Wahrscheinlich schon. Fußball war immer der Mittelpunkt meines Lebens. Ich liebe diesen Beruf - das ist ein Privileg und ein Glücksfall. Am Anfang, als 18-Jähriger beim VF Lörrach, und später als Student beim FC Basel war die Belastung weniger extrem. Du wirst nicht danach bezahlt, ob du Tag und Nacht arbeitest, das Einzige, was zählt, ist, ob deine Mannschaft am Samstag gewinnt und die Punkte holt.

> Was würdest du heute anders machen?

Ich weiß jetzt, dass man die Zeit besser planen muss. Man darf den Spielraum Freizeit nicht unterschätzen. Jeder Mensch braucht diese Zeit der Regeneration. Ich dachte, ich komme ohne aus. Als Trainer stehst du unter hohem Erfolgsdruck. Aus Angst, entlassen zu werden oder nachzulassen, war ich stets sehr sorgfältig.

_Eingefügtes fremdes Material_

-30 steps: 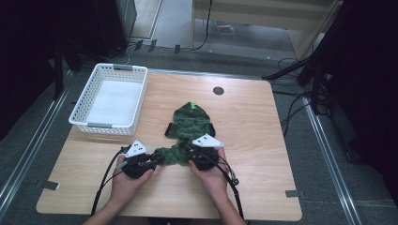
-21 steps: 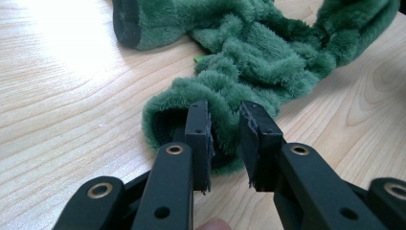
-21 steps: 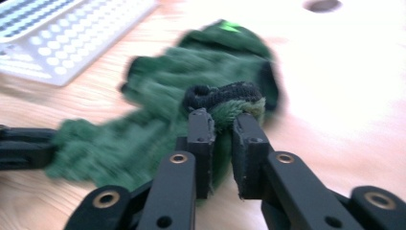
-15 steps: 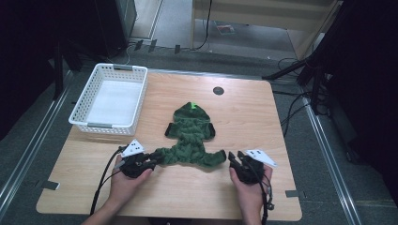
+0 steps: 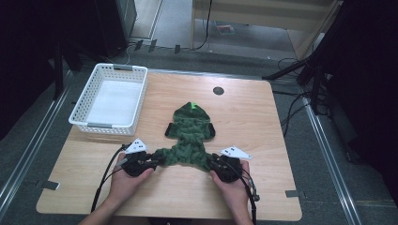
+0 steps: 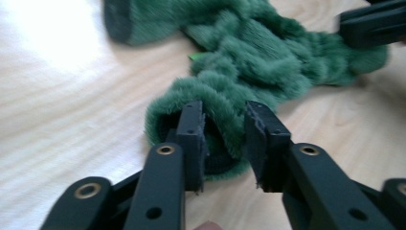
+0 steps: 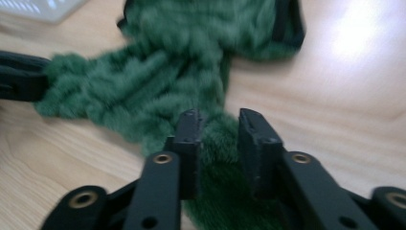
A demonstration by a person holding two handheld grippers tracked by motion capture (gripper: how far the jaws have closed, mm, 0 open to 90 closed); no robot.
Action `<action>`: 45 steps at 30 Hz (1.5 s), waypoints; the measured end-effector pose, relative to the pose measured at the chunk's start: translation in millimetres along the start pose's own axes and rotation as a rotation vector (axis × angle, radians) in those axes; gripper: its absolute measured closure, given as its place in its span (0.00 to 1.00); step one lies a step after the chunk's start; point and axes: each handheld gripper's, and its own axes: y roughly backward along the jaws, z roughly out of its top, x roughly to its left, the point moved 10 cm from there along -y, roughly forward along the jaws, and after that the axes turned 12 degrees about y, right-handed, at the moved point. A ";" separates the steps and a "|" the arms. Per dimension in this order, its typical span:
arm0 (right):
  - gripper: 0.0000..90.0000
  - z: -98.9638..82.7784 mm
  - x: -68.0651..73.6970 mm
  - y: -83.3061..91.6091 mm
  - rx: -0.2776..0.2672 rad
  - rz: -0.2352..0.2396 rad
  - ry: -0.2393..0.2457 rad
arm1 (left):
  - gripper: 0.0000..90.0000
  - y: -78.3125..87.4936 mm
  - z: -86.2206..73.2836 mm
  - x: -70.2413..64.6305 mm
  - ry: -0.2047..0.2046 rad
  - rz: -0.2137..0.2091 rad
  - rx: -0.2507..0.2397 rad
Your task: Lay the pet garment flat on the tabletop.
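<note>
- A fuzzy green garment lies flat near the middle of the wooden tabletop, its hooded end, with a small bright green tag, pointing away from the person.
- Its near edge spreads into two corners, one reaching toward each hand.
- The left tongs are clamped on the left corner: in the left gripper view a fold of green pile sits pinched between the two black jaws.
- The right tongs have the right corner between their jaws, fabric filling the narrow gap (that view is blurred, but the cloth looks gripped).
- From above, both hands rest low on the tabletop, the left hand and the right hand well apart.
- A white plastic basket stands at the far left of the tabletop, apart from the garment.
</note>
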 end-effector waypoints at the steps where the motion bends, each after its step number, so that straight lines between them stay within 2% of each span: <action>1: 0.83 -4.4 -4.2 -2.1 0.019 -0.019 0.001 | 0.79 -0.1 -0.4 -0.4 -0.001 -0.003 0.003; 3: 0.84 -10.7 -12.4 -4.3 0.033 -0.042 -0.002 | 0.79 -0.1 -1.4 -2.5 0.001 -0.023 0.015; 6: 0.82 -12.7 -22.1 -4.0 0.024 -0.063 -0.016 | 0.74 2.2 -1.2 -10.9 -0.023 -0.093 0.018; 9: 0.78 -11.1 -25.7 -1.6 0.009 -0.079 -0.011 | 0.64 5.0 4.6 -12.0 -0.046 -0.079 -0.018; 12: 0.75 -5.7 -25.5 4.6 -0.032 -0.095 0.004 | 0.56 6.4 9.8 -6.2 -0.027 -0.045 -0.059; 14: 0.74 -0.4 -24.7 9.3 -0.065 -0.103 0.010 | 0.55 5.2 9.6 -3.5 -0.028 -0.037 -0.059; 17: 0.73 5.6 -18.7 10.7 -0.097 -0.080 0.021 | 0.54 1.5 6.5 -4.4 -0.037 -0.034 -0.042; 22: 0.73 11.3 2.5 0.4 -0.084 -0.027 0.059 | 0.63 -2.3 1.0 -6.6 -0.057 -0.029 -0.006; 27: 0.74 45.7 22.5 -13.2 -0.120 -0.005 0.104 | 0.71 -4.0 -1.4 -5.4 -0.048 -0.028 0.011; 30: 0.76 72.8 24.0 -27.1 -0.127 -0.017 0.091 | 0.73 -4.8 -3.1 -5.8 -0.053 -0.022 0.018; 32: 0.78 85.8 21.7 -41.4 -0.116 -0.020 0.054 | 0.74 -4.9 -4.1 -5.5 -0.058 -0.020 0.025; 35: 0.79 91.4 17.6 -62.8 -0.064 -0.061 0.069 | 0.76 -5.5 -5.1 -4.6 -0.044 -0.014 0.029; 37: 0.78 85.6 13.4 -78.5 -0.009 -0.080 0.066 | 0.77 -5.6 -5.5 -4.2 -0.038 -0.014 0.035; 40: 0.78 74.2 7.5 -94.6 0.044 -0.105 0.055 | 0.80 -5.8 -6.1 -4.3 -0.034 -0.020 0.041; 45: 0.79 69.7 2.4 -108.3 0.049 -0.136 0.045 | 0.85 -6.6 -7.8 -6.8 -0.060 -0.014 0.049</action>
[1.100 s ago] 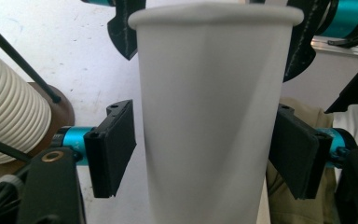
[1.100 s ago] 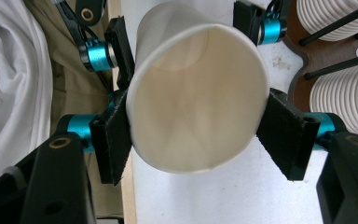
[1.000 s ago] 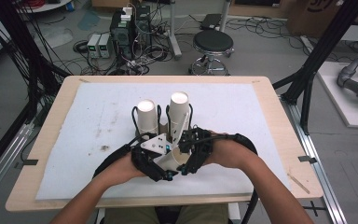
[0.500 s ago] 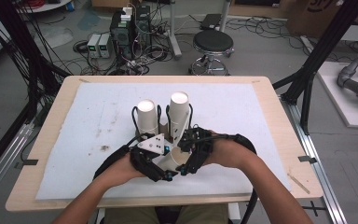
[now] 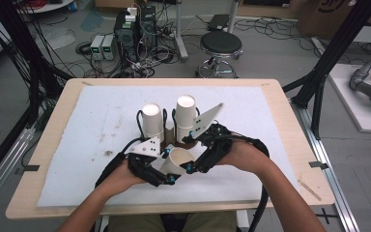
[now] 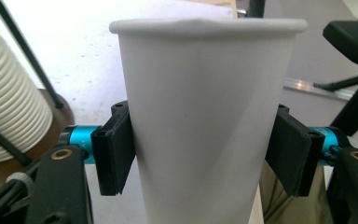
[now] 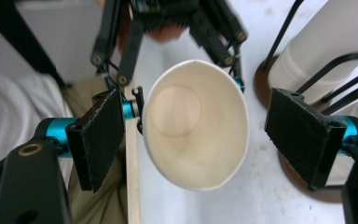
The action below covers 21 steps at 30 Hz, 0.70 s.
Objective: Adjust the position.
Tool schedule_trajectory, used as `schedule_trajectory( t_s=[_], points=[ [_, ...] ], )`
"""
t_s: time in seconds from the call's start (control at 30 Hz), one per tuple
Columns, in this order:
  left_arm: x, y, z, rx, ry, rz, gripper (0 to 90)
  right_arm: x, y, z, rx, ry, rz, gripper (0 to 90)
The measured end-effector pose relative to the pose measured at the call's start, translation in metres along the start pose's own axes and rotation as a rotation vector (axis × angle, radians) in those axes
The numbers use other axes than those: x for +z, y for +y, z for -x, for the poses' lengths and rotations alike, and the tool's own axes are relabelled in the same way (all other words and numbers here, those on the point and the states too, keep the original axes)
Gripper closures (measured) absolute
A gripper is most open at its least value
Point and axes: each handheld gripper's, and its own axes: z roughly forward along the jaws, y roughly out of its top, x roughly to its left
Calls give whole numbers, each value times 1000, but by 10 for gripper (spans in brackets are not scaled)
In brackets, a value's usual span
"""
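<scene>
1. Rightward and upward goes the person's right hand since the earlier high-view pictures. Its grey three-cornered plate now stands tipped beside the taller stack, and a single cup has come clear between the two tools.

2. High view: a pale wooden table [image 5: 67, 96] carries a scuffed white foam mat [image 5: 101, 111]. On the mat a black wire rack [image 5: 138, 121] on a brown round base [image 5: 171, 142] holds a shorter stack of white paper cups [image 5: 152, 121] and a taller stack of white paper cups [image 5: 185, 113]. Just in front of the rack, the single white paper cup [image 5: 179, 162] lies tilted off the mat, between the left gripper [image 5: 166, 166] and the right gripper [image 5: 193, 157].

3. Left gripper view: the black ribbed pads [image 6: 114, 154] sit against both sides of the cup's smooth, tapering wall, so the tool grips it. The jaws have just been opening, easing the squeeze with the cup between them, and the rolled rim shows a slight dent. The ridged rims of a stack [image 6: 9, 107] stand at the left.

4. Right gripper view: the cup's mouth faces the camera, showing a cream-coloured inside and a round bottom. The right gripper's coarse black pads [image 7: 300, 130] stand wide on either side of the cup, touching nothing.

5. Progress, as it looks: one cup is separated from the stacks. The right tool has yet to close on it, and the cup has yet to be set down.
</scene>
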Motion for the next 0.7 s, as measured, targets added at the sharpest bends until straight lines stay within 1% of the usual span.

Diese Sorge hat mich zu immer mehr Leistung getrieben und mich die Freizeit zu sehr vernachlässigen lassen. Das war rückblickend ein Fehler.

> Was sind für dich die größten Zeitdiebe?

Fernsehen und das ziellose Surfen im Internet. Ich versuche, das so wenig wie möglich zu machen. Dieser passive Konsum lenkt einen ab von sinnvoller Beschäftigung mit sich selbst, mit der eigenen Situation, dem Umfeld, mit den anstehenden Aufgaben. Ich glaube, wenig Zeit ist so gut angelegt wie die, die man damit zubringt, über sich selbst nachzudenken.

> Führst du dazu auch ein Tagebuch?

Das habe ich immer getan. Aber ich habe es nie als Tagebuch meiner Gefühle geführt, sondern nur die Erlebnisse des Tages Revue passieren lassen. Das hilft einem, die jeweilige Situation im Nachhinein noch einmal wachzurufen.

> Wie regenerierst du am besten?

Das Beste ist, ein Buch zu lesen oder ganz einfach Ferien zu machen. Ich kann das heute viel bewusster. Ich verziehe mich auf eine Insel, ohne Telefon, ohne Internet, ohne alles. So schalte ich ab.

> Würdest du einem jungen Menschen empfehlen, genauso viel zu arbeiten wie du damals?

Das, glaube ich, muss jeder mit sich selbst vereinbaren. Jeder hat auch eine eigene Berufsauffassung und eigene Ziele. Die einen erreichen ihr Ziel mit mehr und die anderen mit weniger Aufwand.